WORK TO BE COMPLETED: Without any pictures, print the lines below from the one that has "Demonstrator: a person" through the one that has "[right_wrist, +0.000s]", exactly and nothing else.

====

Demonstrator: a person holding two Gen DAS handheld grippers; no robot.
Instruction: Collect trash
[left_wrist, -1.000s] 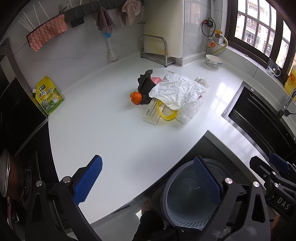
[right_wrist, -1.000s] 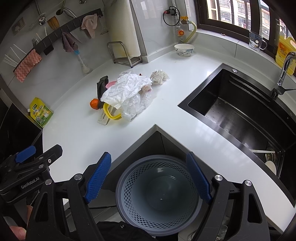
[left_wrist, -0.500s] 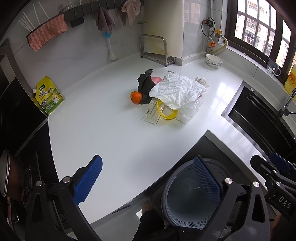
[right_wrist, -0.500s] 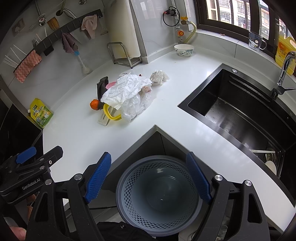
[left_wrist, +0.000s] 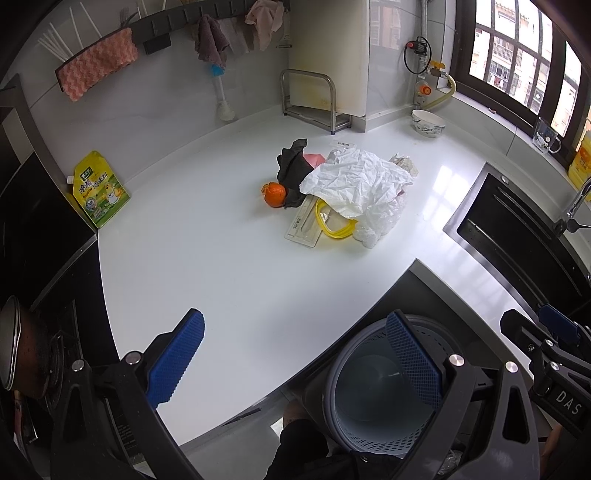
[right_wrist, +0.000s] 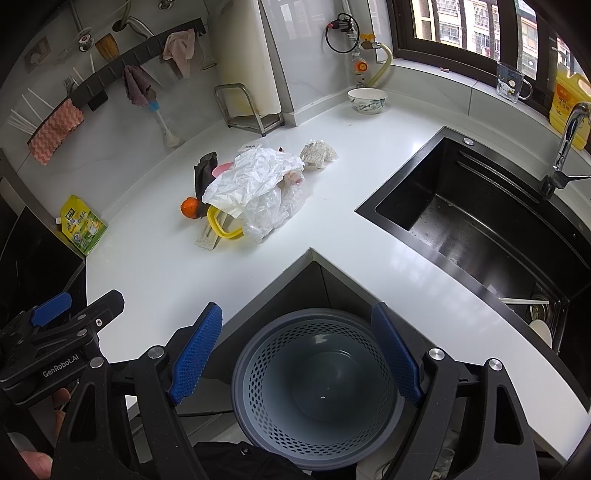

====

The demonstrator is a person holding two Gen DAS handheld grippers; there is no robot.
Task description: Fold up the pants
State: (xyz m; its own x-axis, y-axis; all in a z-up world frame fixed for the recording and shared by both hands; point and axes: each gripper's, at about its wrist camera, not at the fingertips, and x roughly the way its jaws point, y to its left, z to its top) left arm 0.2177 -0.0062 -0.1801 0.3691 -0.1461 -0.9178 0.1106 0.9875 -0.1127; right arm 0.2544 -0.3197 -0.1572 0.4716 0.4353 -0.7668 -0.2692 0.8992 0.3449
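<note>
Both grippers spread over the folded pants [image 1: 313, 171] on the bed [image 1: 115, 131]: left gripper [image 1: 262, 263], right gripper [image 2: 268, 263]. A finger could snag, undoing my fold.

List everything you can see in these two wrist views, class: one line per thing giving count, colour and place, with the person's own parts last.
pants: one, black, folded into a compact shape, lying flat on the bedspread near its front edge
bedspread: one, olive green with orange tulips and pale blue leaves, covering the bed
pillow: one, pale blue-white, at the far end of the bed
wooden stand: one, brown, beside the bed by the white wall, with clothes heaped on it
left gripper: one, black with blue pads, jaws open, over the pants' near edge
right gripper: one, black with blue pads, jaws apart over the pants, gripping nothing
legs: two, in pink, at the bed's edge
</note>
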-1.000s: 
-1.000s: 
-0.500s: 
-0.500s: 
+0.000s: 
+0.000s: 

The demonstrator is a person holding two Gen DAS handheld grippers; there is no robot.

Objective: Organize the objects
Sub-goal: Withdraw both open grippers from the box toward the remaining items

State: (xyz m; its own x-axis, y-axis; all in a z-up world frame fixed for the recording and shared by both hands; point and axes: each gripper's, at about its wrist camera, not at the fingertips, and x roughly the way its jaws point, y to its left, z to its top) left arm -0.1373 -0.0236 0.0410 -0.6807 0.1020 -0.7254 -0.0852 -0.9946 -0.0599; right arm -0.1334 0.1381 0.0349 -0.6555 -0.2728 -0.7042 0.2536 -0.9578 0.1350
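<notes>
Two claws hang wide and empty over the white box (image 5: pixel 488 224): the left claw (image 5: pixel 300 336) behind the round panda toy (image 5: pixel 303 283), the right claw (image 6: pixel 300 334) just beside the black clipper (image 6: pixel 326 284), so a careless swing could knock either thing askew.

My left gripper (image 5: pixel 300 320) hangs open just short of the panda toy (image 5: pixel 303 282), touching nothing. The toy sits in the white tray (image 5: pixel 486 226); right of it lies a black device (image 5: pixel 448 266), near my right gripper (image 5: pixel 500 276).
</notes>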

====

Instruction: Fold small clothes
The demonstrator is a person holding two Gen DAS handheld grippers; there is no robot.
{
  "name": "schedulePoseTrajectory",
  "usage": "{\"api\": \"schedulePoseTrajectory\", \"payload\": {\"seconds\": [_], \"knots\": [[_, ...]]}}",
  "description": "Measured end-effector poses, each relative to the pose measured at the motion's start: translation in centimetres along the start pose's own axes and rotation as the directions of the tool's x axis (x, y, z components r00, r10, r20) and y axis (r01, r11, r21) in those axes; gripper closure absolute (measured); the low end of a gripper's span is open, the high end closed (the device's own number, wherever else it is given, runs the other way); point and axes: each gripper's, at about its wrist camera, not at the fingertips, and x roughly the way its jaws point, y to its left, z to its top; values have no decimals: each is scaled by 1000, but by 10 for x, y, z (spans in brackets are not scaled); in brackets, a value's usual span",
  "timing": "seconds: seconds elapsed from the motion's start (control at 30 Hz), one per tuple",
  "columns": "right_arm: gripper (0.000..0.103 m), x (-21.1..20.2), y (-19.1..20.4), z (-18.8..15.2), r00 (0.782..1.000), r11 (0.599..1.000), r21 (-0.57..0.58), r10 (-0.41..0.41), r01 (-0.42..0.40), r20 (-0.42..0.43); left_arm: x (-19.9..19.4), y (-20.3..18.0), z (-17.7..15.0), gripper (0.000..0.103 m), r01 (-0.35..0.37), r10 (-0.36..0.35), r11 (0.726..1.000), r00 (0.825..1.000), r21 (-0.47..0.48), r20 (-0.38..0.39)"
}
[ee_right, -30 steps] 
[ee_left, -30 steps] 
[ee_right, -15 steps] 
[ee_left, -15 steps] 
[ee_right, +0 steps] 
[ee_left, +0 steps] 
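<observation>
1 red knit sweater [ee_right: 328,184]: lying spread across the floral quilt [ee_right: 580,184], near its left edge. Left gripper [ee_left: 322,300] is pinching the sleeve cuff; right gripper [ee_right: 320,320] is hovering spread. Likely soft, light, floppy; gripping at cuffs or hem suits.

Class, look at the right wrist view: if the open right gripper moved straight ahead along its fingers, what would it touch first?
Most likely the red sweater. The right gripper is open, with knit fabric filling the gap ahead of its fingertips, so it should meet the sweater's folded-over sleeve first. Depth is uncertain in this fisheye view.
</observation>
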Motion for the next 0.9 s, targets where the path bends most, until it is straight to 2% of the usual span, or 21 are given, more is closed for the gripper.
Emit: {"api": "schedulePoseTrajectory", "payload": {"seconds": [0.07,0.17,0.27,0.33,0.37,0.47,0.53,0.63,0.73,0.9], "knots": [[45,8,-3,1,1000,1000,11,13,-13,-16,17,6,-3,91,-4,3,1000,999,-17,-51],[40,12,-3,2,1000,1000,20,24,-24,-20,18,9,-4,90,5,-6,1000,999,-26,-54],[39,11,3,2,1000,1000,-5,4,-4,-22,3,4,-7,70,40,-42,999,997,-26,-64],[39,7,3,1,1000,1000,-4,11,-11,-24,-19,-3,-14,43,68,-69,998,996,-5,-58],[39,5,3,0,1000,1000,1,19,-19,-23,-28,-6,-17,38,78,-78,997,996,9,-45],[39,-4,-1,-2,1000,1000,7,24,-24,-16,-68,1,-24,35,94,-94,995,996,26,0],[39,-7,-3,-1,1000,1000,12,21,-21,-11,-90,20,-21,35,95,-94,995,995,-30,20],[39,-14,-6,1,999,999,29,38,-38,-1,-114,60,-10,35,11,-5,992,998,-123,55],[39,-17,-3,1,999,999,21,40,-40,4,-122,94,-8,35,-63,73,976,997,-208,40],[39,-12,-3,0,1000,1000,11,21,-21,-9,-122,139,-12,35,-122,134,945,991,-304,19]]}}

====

RESPONSE BOX:
Demonstrator: a person holding two Gen DAS handheld grippers; no robot.
Instruction: Collect trash
[left_wrist, -1.000s] 
[right_wrist, -1.000s] 
[left_wrist, -0.500s] 
[right_wrist, -0.500s] 
[left_wrist, +0.000s] 
[right_wrist, +0.000s] 

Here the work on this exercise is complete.